LETTER V.

Boys by dozens, offering to be our guides, and six or seven rival omnibusses begging us for the hotels.

Leaving cloak and shawl, and ordering dinner at three, at the hotel adjoining the station, we sallied forth to ramble the town over, with three good hours before us—the return-cars leaving at four. As I just now said, the bottom of this vase of hills is laid out in gardens, and we crossed to the other side upon a raised road which looks down upon a beautiful parterre of gravel walks and flowers, free to the public to look at. But the stranger stops at every second step, to gaze about and wonder. I had read very glowing descriptions of Bath, but my anticipation, even of its size, was three fourths less than the reality. Its picturesqueness is theatrical. No scene painter could cluster and pile up palaces, gardens and spires, with more daring extravagance. The abundant quarries of free-stone in the neighborhood, have furnished all their building materials, and every house that is not beautifully antique, is of ornamental architecture. I saw one or two beggars, but I did not see where they could live. Splendid squares, crescents, terraces and colonades, monopolize the town.
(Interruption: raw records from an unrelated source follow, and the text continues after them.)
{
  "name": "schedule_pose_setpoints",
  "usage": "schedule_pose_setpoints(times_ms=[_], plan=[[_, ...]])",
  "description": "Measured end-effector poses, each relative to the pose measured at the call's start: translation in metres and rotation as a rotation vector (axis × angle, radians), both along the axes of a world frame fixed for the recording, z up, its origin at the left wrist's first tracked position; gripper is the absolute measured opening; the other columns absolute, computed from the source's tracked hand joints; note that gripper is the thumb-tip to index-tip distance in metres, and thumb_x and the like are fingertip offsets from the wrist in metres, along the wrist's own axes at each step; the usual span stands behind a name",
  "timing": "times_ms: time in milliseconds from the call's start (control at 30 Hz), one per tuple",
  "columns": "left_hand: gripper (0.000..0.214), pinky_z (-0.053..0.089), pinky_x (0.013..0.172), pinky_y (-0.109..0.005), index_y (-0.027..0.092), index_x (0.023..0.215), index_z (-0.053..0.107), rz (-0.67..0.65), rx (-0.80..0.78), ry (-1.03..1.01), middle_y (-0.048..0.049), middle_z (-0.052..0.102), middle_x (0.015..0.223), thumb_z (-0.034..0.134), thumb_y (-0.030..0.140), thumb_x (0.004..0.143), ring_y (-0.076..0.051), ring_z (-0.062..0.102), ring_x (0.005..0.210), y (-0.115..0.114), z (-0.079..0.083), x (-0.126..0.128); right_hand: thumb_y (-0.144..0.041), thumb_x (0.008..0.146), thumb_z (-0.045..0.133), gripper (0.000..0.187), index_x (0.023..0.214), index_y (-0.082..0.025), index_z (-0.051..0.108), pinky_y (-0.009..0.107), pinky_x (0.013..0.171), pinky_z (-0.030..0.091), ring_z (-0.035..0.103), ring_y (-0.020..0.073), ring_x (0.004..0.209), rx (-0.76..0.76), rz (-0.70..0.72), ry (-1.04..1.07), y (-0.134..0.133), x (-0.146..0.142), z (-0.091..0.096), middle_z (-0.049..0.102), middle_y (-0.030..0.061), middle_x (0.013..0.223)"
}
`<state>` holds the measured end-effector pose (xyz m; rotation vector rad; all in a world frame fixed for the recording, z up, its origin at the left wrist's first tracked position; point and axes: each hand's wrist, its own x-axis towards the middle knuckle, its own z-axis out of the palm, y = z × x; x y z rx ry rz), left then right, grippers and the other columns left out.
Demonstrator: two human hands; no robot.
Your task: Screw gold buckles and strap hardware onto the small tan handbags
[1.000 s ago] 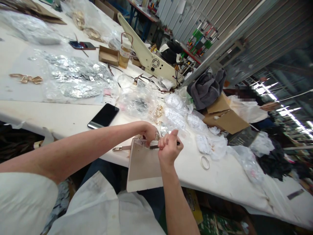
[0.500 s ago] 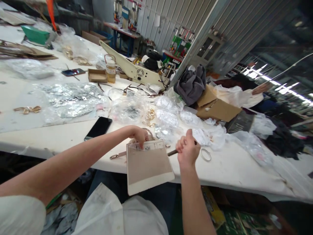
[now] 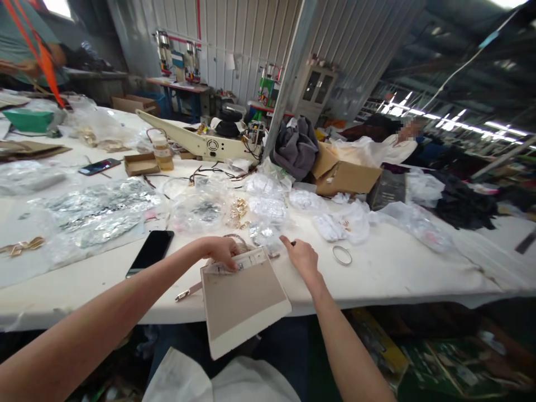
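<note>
My left hand (image 3: 225, 252) grips the top edge of a flat taupe and cream bag (image 3: 245, 298), thumb on its light upper strip, where small metal fittings show. The bag tilts over the table's front edge. From its left side a strap with a metal clasp (image 3: 187, 291) lies on the cloth. My right hand (image 3: 302, 258) is closed just right of the bag, apart from it, with the thumb raised. Only a dark end of a slim tool (image 3: 293, 243) shows at this fist; the rest is hidden. A roll of tape (image 3: 342, 255) lies right of that hand.
A black phone (image 3: 151, 252) lies left of my left forearm. Beyond the hands are plastic bags of silvery pieces (image 3: 100, 206), gold-coloured hardware (image 3: 239, 209) and white packets (image 3: 268, 204). Farther back stand a cardboard tray (image 3: 141, 165), a jar (image 3: 162, 155) and a cream machine (image 3: 209, 146).
My view has turned to the right. The right fist has rotated and moved up beside the bag's top corner, and its tool's shaft no longer shows. My left hand keeps its hold on the bag.
</note>
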<state>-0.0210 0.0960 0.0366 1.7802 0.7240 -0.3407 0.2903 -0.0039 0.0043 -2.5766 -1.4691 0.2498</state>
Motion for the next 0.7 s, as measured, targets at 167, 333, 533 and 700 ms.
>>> schedule_pose_setpoints(times_ms=[167,333,533,700], plan=[[0.044,0.051,0.074,-0.031,0.017,0.101,0.082,0.008,0.029,0.026,-0.0061,0.081,0.099,0.079,0.034,0.061,-0.026,0.071,0.091,-0.006,0.007,0.002,-0.077,0.109,0.037,0.074,0.118,-0.011,0.070,0.040,0.090,0.051,0.076,0.0350,0.100,-0.009,0.045,-0.156,-0.015,-0.007,-0.011,0.076,0.0209,0.104],[0.029,0.046,0.069,-0.031,0.018,0.085,0.075,-0.005,0.058,0.045,-0.0019,0.074,0.081,0.074,0.029,0.058,-0.022,0.064,0.078,-0.007,0.013,0.006,-0.064,0.113,0.044,0.059,0.121,-0.012,0.070,0.044,0.101,0.050,0.067,0.0346,0.114,0.451,0.152,-0.100,-0.037,-0.014,0.003,0.068,0.0222,0.124],[0.029,0.042,0.069,-0.029,0.018,0.085,0.071,0.002,0.054,0.007,0.0005,0.069,0.080,0.072,0.032,0.060,-0.020,0.059,0.077,-0.009,0.016,0.000,-0.040,0.105,0.062,0.041,0.139,-0.021,0.072,0.038,0.105,0.054,0.068,0.0248,0.119,0.269,0.674,0.800,-0.035,-0.043,0.025,0.074,0.0115,0.134],[0.027,0.037,0.066,-0.029,0.021,0.080,0.065,-0.009,0.171,-0.016,0.0029,0.060,0.075,0.070,0.035,0.058,-0.019,0.052,0.074,-0.019,0.015,-0.007,-0.032,0.090,0.075,0.060,0.149,-0.022,0.069,0.033,0.092,0.054,0.069,0.0224,0.102,0.111,0.720,0.865,-0.021,-0.038,0.026,0.078,0.0080,0.122]])
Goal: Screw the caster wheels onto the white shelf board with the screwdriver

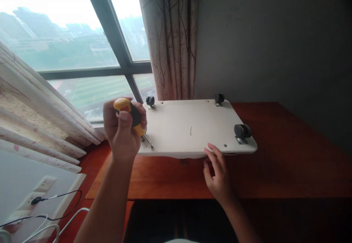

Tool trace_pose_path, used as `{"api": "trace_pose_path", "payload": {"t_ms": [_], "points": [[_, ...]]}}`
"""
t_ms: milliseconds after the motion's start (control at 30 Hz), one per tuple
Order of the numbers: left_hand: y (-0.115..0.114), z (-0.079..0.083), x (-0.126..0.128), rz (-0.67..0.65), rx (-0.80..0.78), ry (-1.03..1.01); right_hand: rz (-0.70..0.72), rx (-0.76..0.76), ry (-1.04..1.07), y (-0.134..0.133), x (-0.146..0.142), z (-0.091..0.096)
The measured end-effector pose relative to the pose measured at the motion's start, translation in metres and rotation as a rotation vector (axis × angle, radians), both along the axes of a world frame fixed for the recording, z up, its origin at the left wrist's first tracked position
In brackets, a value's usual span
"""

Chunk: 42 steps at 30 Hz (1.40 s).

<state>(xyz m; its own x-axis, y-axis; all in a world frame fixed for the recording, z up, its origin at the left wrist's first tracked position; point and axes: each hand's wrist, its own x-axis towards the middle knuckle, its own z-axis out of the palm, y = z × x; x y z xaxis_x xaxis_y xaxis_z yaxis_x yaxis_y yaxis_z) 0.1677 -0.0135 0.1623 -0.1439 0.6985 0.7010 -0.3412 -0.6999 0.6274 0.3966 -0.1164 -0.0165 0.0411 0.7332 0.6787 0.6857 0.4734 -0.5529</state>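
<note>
My left hand is closed around the yellow and black handle of a screwdriver. Its metal shaft slants down to the right, and the tip is by the near left corner of a white board. Some of that corner is hidden behind the hand. Black caster wheels stand up from the other corners: one far left, one far right and one near right. My right hand is at the board's near edge, its fingers apart and the fingertips at the rim; it grips nothing that I can see.
The board lies on a reddish-brown wooden table. A small dark item shows under its near edge. Behind are a window, a patterned curtain and a grey wall. A plug and cables are at lower left.
</note>
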Motion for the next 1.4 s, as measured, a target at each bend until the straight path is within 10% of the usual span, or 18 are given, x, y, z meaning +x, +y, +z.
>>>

We made straight for the “Pump-Room,” of course. It lies behind a prodigally Gothic abbey, (one of the most ornate and beautiful specimens of the Gothic I ever saw,) and with a large paved court before it, surrounded by shops. It is merely one large room in a building, which is one of a block, and though it was doubtless a very splendid hall when first built, it is now outdone by the saloons of common theatres, and by the “refreshment rooms” of railroad stations. A semicircular counter projects from the wall on one side, studded with cake and glasses of chalybeate water, a large mirror hangs opposite, and the recess at one end is filled with seats and lounges for rest or gossip. Had I been the solitary traveller I usually am, I should have sat down in a corner and “put the screws” to the ghost of Beau Nash and the belles of his brilliant time and circle—but I had better company than my own imagination, and the old master of ceremonies had only a thought sent after him.